Office-Based Needle Arthroscopy: A Standardized Diagnostic Approach to the Shoulder

Matthew C Daggett 1,, Blake Stepanovich 1, Brian Geraghty 1, Andrew Meyers 1, Joseph Whetstone 1, Adnan Saithna 1
PMCID: PMC7189211  PMID: 32368473

Abstract

In-office needle arthroscopy offers the potential advantage of reduced injury to intervention time, without the need for advanced imaging. It is particularly appropriate for those with contraindications to advanced imaging and also may reduce the risk of incorrect diagnoses in those situations in which imaging is associated with low sensitivity/specificity. The purpose of this article is to provide a standardized diagnostic approach to needle arthroscopy of the shoulder.

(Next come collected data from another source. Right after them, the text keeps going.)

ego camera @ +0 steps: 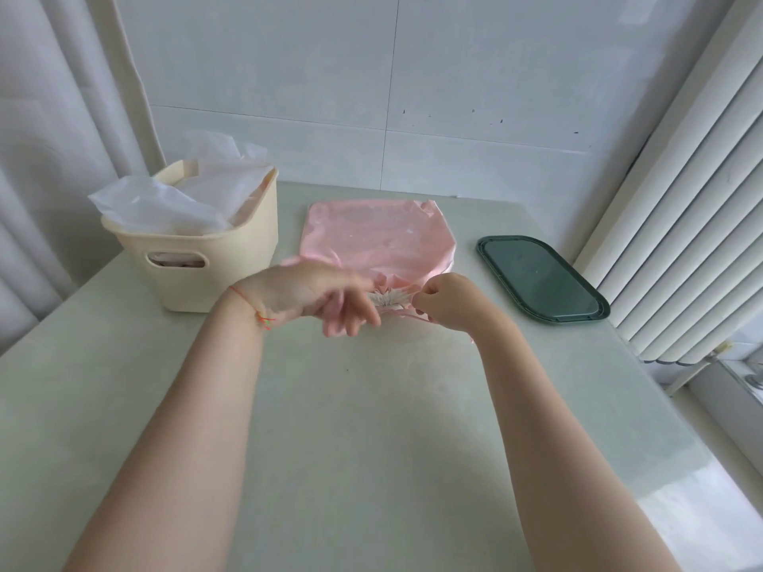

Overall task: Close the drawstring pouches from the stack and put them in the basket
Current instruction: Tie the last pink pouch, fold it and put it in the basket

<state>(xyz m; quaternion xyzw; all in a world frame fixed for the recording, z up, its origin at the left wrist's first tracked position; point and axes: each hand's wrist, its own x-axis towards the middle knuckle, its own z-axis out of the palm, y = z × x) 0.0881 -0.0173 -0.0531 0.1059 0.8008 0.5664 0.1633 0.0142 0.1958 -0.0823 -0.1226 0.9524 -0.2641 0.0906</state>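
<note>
Table (371,427): a pale green top; both forearms reached over it from the near edge toward the middle.
Pink pouch (377,237): it lay flat in the middle of the table, between the basket and the tray, with its gathered mouth at the near edge, between the two hands.
Basket (198,262): cream plastic, on the left of the table, just beside the pouch; white and pink pouches (165,200) filled it and rose over the rim.
Tray (541,280): dark green, on the right of the table, near the pouch but apart from it.
Left hand (318,297): blurred, at the left of the bunched mouth, fingers pointing down and a little apart; whether they held the fabric I cannot tell.
Right hand (448,301): fingers curled together, pinching at the right side of the mouth, where the pink cord (406,315) came out.
Wrist string (252,309): red, around the left wrist.
</note>
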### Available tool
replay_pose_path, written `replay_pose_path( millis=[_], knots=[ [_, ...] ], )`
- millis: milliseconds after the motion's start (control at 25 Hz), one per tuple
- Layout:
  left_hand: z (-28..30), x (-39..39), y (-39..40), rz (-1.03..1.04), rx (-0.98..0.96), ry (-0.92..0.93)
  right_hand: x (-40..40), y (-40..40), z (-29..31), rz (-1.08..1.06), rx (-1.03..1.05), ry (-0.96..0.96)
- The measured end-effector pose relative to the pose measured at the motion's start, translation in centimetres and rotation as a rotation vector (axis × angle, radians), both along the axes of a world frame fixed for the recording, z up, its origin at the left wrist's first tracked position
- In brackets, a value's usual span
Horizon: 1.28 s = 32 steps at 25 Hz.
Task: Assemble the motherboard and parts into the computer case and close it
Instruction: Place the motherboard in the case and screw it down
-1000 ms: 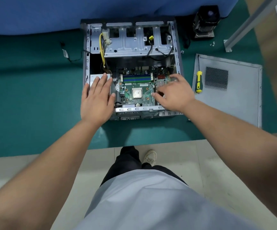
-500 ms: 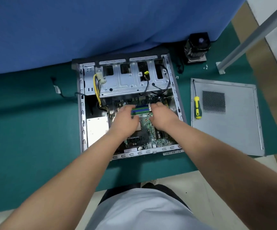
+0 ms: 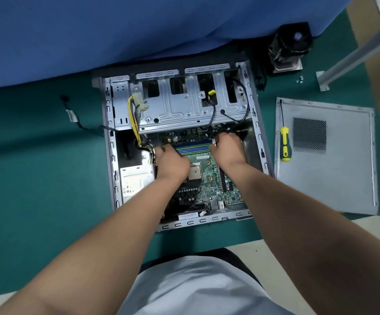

In-office needle arthroscopy is increasingly popular, but to the knowledge of the authors, a standardized approach for the diagnosis of shoulder pathology using this technology has not been described previously. The interest in doing so lies in the important advantages of in-office needle arthroscopy, over magnetic resonance imaging (MRI), as reported in the literature relating to diagnosis of knee pathology.1 It is likely that these advantages also would be beneficial to those with shoulder-related symptoms because they include a reduced time from presentation to diagnosis and avoidance of the need for advanced imaging, particularly for those with contraindications to MRI/magnetic resonance arthrography (MRA), such as obesity, claustrophobia, pacemaker, and renal failure.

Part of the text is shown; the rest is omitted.